▶ _Task to carry out_
Where the listing shows an image, skip it and output all other material unchanged.

▶ _Data_
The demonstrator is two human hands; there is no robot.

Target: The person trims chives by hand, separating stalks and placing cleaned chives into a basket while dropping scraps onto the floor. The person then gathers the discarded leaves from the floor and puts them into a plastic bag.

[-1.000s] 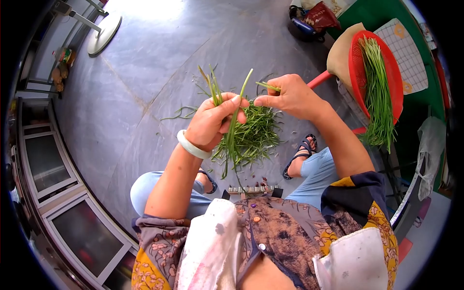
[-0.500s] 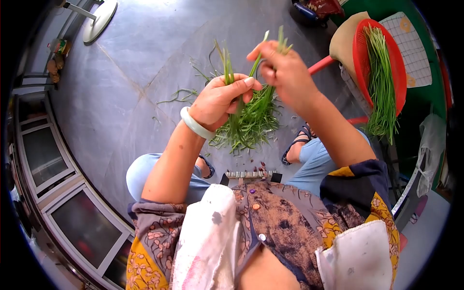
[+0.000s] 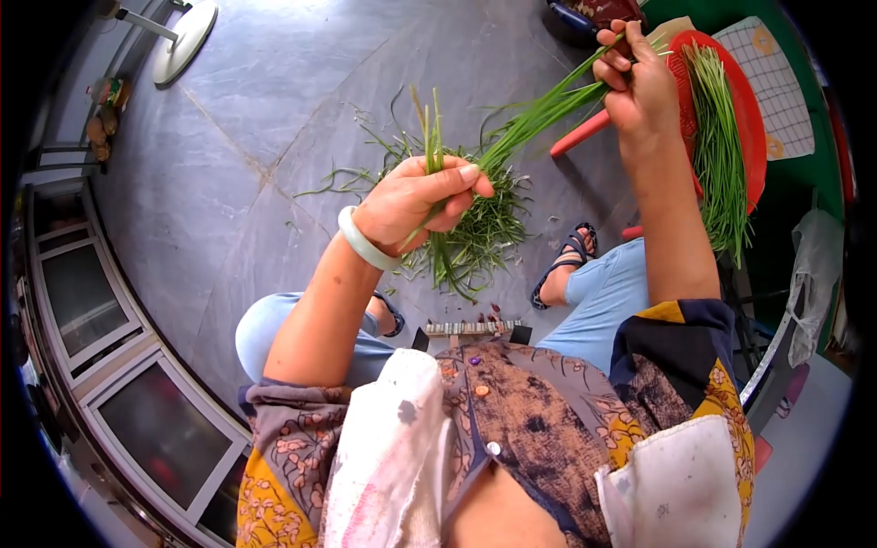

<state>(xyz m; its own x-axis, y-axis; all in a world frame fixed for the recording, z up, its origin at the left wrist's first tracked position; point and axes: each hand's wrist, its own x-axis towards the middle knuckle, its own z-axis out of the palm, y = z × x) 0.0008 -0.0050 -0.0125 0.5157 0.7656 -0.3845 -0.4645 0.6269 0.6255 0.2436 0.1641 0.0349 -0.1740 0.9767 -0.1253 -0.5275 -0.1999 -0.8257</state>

▶ _Answer to this task_
The demonstrator is two human hands; there is no robot.

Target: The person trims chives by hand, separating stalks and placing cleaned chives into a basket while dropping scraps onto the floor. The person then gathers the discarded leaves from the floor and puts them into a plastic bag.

[-1.000s] 
[-0.500s] 
[+0.000s] 

<state>(xyz m; its own x-axis, y-axis; all in a world frame fixed for the recording, z up, its origin at the left wrist's first tracked position; point and axes: each hand's wrist, its own x-axis towards the middle knuckle, its own z-axis out of the palm, y = z × x) 0.0008 -0.0050 -0.0125 0.5157 0.7656 -0.3845 -0.4645 0.6269 0.6255 0.2436 0.1641 0.0349 -0.1740 0.9767 -0.1253 -0.5275 -0.1999 -0.8257</state>

The exercise output is complete.